Python error when creating classes dynamically

Question

Let's take a project with this folder structure:

> eval
  > a
    > __init__.py
    > a.py
  > b
    > __init__.py
    > b.py
  __init__.py
__init__.py
m.py

Content of __init__.py in a folder:

from eval.a.a import A

Content of a.py:

class A:
    def __init__(self) -> None:
        pass

    def __repr__(self) -> str:
        return "Class A"

    def __str__(self) -> str:
        return "Class A"

    def exec(self):
        a = eval('A()');
        print(a)

        b = eval('B()');
        print(b)

Content of __init__.py in b folder:

from eval.b.b import B

Content of b.py:

class B:
    def __init__(self) -> None:
        pass

    def __repr__(self) -> str:
        return "Class B"

    def __str__(self) -> str:
        return "Class B "

    def exec(self):
        a = eval('A()');
        print(a)

        b = eval('B()');
        print(b)

Content of __init__.py in eval folder:

from eval.a.a import A
from eval.b.b import B

__init__.py outside eval folder has nothing inside.

Content of m.py:

from eval.a import A
from eval.b import B

a = eval('A()');
print(a)

b = eval('B()');
print(b)

Until now it works, creating my A() and B() objects, printing:

Class A
Class B

But if I change m.py to:

from eval.a import A
from eval.b import B

a = eval('A()');
print(a)

b = eval('B()');
print(b)

print('Running A.exec() now:')
a.exec()

print('Running B.exec() now:')
b.exec()

Then I will get:

Class A
Class B 
Running A.exec() now:
Class A
Traceback (most recent call last):
  File "c:\dev\test\python\teste_eval\m.py", line 19, in <module>
    a.exec()
  File "c:\dev\test\python\teste_eval\eval\a\a.py", line 15, in exec
    b = eval('B()');
  File "<string>", line 1, in <module>
NameError: name 'B' is not defined

Then the questions are:

1. Why my class B are not available to my A.exec() if in the file that I created the class I had imported both classes A and B?

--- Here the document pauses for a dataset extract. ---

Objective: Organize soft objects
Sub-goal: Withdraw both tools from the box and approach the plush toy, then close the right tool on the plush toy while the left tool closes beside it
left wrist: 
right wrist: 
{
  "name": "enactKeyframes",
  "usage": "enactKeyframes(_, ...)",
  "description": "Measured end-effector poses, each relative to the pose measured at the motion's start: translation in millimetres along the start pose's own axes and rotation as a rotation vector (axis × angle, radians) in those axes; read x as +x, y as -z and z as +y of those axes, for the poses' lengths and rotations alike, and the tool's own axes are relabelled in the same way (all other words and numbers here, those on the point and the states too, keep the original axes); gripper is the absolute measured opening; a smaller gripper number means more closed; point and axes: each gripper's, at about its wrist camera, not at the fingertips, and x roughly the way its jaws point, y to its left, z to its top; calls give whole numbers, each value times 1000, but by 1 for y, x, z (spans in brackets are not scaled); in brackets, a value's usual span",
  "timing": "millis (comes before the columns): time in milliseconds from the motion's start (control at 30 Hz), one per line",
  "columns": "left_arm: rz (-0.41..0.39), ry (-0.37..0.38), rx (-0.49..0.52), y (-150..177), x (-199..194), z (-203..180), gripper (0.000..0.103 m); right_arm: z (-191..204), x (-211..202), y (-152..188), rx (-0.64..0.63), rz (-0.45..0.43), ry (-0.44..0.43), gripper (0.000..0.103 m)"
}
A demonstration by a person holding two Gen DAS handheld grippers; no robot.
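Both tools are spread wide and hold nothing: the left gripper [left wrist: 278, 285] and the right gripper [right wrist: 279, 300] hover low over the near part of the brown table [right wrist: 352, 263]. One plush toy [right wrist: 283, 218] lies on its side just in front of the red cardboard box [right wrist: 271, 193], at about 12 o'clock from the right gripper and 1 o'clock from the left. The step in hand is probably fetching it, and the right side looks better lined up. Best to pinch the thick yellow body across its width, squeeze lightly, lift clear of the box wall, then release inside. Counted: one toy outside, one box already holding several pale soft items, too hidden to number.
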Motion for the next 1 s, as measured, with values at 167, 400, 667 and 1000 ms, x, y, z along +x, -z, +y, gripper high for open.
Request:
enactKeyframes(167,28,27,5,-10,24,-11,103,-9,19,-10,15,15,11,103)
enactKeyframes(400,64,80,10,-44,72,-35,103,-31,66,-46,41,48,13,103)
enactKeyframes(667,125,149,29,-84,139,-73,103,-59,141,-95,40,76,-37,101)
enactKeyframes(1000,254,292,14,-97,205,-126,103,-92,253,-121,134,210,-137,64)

2. How to fix it? What means make any class in my system available to be created by any class even inside a separate module (like 'eval' module in this example)?

3. There are a best way to create these class dynamically than use eval function?

Thanks for your support.

Answer 1

I just found a manner to get all modules loaded.

This is a possible solution:

import sys

def get_user_modules() -> list:
    ret = []
    sm = sys.modules
    for k in sm.keys():
        if (k[0] != '_'):
            if (not k.startswith('encodings.')):
                if (not (k in ['sys', 'builtins', 'nt', 'marshal', 'winreg', 'time', 'zipimport', 'codecs', 
                            'encodings', 'abc', 'io', 'stat', 'genericpath', 'ntpath', 'os', 'site', 'os.path'])):
                    ret.append(k)
    return ret

This code will return:

['eval.a.a', 'eval.a', 'eval.b.b', 'eval.b', 'eval']

For the system structure used in the example.

I think that the final solution should be based on this list of modules loaded.

Thanks to everyone who tried to help.

Updated:

Another possibility is to go through the file system from the starting point to the last folder, as shown here:

def get_all_modules() -> list:
    r = os.path.dirname(sys.argv[0])
    t = len(r)
    l = []
    for root, dirs, files in os.walk(r):
        s = root[t:].replace('\\', '.')
        for f in files:
            if (f.endswith('.py') and (f[0:2] != '__')):
                fn = f[:-3]
                if (s != ''):
                    fn = s[1:] + '.' + fn
                l.append(fn)
    return l

And then, I can just use:

def import_all_modules() -> str:
    um = get_all_modules()
    s  = ''
    for k in um:
        if (k != __name__):
            s = s + f'from {k} import *\n'
    return s

To get all that I need to import and execute this doing:

exec(import_all_modules())

So, I will have dynamically imported all the classes defined within the application.